== Description of the task ==
Once the line with "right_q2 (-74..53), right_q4" is found in the entries below, print it and each following line exactly, stopping after the line with "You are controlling"; print nothing else.

== Records shown ==
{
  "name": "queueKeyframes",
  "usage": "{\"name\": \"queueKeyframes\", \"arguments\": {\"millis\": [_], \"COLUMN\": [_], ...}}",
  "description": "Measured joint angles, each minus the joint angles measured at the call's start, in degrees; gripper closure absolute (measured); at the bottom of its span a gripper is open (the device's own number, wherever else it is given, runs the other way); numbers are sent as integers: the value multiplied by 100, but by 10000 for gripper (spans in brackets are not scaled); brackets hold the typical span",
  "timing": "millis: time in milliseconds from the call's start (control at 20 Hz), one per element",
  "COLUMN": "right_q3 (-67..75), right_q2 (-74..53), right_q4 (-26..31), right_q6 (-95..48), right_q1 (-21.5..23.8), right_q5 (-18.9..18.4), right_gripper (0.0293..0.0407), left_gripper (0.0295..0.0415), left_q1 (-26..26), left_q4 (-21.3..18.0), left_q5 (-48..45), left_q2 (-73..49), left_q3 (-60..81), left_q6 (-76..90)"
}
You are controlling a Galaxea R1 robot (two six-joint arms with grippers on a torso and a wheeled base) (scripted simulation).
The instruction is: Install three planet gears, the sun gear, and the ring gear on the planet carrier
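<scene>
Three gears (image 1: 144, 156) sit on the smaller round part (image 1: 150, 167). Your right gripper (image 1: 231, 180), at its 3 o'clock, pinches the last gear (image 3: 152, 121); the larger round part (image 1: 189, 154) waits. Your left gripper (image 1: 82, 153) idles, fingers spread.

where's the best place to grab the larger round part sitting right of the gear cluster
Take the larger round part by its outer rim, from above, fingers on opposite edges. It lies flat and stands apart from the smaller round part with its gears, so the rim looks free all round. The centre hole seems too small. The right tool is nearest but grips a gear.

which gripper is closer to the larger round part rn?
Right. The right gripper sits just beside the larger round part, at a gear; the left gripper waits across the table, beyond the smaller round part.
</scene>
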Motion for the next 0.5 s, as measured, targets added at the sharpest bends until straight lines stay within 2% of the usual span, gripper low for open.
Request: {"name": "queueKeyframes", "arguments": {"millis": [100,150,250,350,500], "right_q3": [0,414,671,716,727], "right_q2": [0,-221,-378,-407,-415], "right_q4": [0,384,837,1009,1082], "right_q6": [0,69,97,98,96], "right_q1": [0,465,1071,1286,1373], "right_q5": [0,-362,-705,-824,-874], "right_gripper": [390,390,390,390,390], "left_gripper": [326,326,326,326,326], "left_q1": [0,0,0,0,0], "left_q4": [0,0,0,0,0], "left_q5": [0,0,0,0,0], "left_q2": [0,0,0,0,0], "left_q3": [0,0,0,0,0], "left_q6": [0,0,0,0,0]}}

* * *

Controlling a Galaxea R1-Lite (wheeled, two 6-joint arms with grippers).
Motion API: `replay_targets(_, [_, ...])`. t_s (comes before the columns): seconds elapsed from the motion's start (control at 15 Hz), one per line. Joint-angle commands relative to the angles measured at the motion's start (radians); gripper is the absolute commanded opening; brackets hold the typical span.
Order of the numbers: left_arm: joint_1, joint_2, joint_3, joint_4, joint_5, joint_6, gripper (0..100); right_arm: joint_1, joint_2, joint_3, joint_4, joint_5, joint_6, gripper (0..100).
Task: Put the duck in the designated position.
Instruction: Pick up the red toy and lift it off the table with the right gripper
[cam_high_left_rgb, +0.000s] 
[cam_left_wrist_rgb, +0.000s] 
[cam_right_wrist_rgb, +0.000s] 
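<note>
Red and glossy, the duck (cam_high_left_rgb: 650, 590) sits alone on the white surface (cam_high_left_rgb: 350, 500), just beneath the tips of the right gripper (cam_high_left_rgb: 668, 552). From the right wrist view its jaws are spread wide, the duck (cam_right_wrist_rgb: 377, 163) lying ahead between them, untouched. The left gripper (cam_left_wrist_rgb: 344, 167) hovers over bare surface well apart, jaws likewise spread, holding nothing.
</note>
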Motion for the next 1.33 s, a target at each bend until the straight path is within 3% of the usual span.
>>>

== Response to this exercise ==
  "COLUMN": "right_q3 (-67..75), right_q2 (-74..53), right_q4 (-26..31), right_q6 (-95..48), right_q1 (-21.5..23.8), right_q5 (-18.9..18.4), right_gripper (0.0293..0.0407), left_gripper (0.0295..0.0415), left_q1 (-26..26), left_q4 (-21.3..18.0), left_q5 (-48..45), left_q2 (-73..49), left_q3 (-60..81), left_q6 (-76..90)"
}
You are controlling a Galaxea R1 robot (two six-joint arms with grippers on a torso and a wheeled base) (scripted simulation).

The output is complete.